I’m exhausted from coping #Burnout #MentalHealth
I have #Bipolar2 and #BorderlinePersonalityDisorder (suspected to more likely be #ComplexPTSD ) and I’m am tired, burnt out from life, utterly exhausted.
My last major mental health ‘breakdown’ was in 2016. Since then I made a dramatic recovery, held down a high pressure, high risk job for the last 6 years in a mental health inpatient service (that’s left me traumatised.) I have been coping immensely. I do alll the things they recommend for mental well-being. Read books upon books about it. I was about to embark on my degree to become a mental health nurse.
I’m sure some of you feel like managing your condition is your full time job and mine certainly feels that way.
I don’t want strategies or tips. I know what they are. I know what I ‘should be doing’ I’ve been doing it for 6 years.
I want permission to be broken. To be depleted. To just lie there with nothing left to give.
I feel like I can’t though. I am so ashamed of being ill again. I’m terrified the people I love who found me being sick last time all too much and cut me out of there life will do so again. After all, ‘it’s always darkest before the dawn’, ‘it won’t be like this forever’, ‘you’re stronger than you know’…, blah,blah blah. I get it. Giving up is probably selfish and unacceptable. Society tells us that it’s not ok to throw up our hands and lay down and curl up in a ball waiting for death. No, we must be ‘recovering’ we must be strong, it’s time to #heal (isn’t that the buzzword of the last couple of years.)

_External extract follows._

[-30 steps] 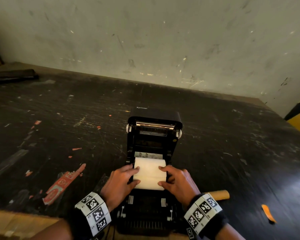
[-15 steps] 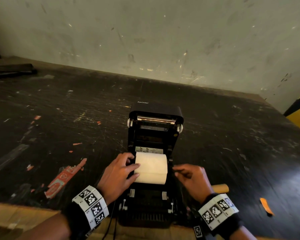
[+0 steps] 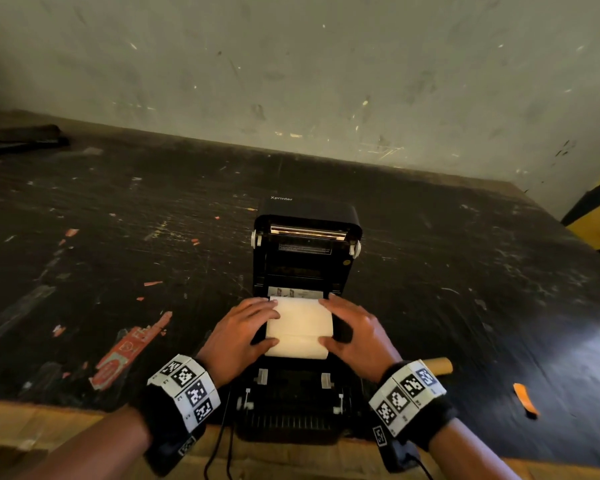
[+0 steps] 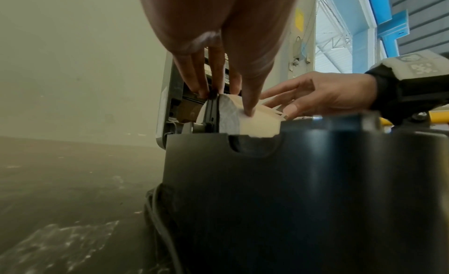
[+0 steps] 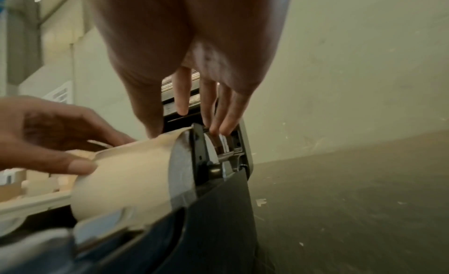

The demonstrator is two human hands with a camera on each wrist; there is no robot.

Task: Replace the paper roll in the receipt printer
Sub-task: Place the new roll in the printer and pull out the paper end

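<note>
The black receipt printer (image 3: 305, 403) stands at the table's near edge with its lid (image 3: 307, 216) raised. A cream paper roll (image 3: 298, 327) lies across its bay between two black side guides (image 5: 198, 153). My left hand (image 3: 272, 325) grips the roll's left end, thumb on the front and fingers over the back. At the roll's right end my right hand (image 3: 323, 320) rests with its thumb on the loose paper edge, and its straight fingers reach down outside the right guide. The roll (image 4: 257, 122) rises above the printer wall (image 4: 291, 182).
A bare cardboard core (image 3: 437, 365) lies on the table right of the printer, with an orange scrap (image 3: 525, 400) further right. A red wrapper (image 3: 129, 351) lies to the left. A black cable (image 3: 222, 441) hangs over the front edge. The wall is close behind.
My right hand left the roll half a second ago and has come back to its right end. The left hand has stayed on the roll.
</note>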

I know this is all very defeatist. I know that I should be grateful for what I have….and I sort of am ( or I feel I should be because not practicing gratitude is bad your mental health, don’t you know?!)
I don’t want people to ask me ‘what would you say to a friend in that situation.’ I know I would never say any of the horrible stuff I say to myself to anyone. I know I’m hard on myself (if I had a penny…)
I just do.not.have.the.energy.to.do.better.
The rational ‘wise’ part of my mind knows I don’t want to die. But god I wish for the peace and unburdened situation of the dead. No one expects anything from them. No, they get to ‘rest in peace’ which to me just feels like a luxury.
I don’t mean to be flippant about death. Grief is awful. I’ve had quite a few people in my life for recently (1 of them close, 3 less so, 2 of them suicides) and I know the people left behind suffer.
I just want someone to say ‘it’s ok, you can stop now, you can rest.’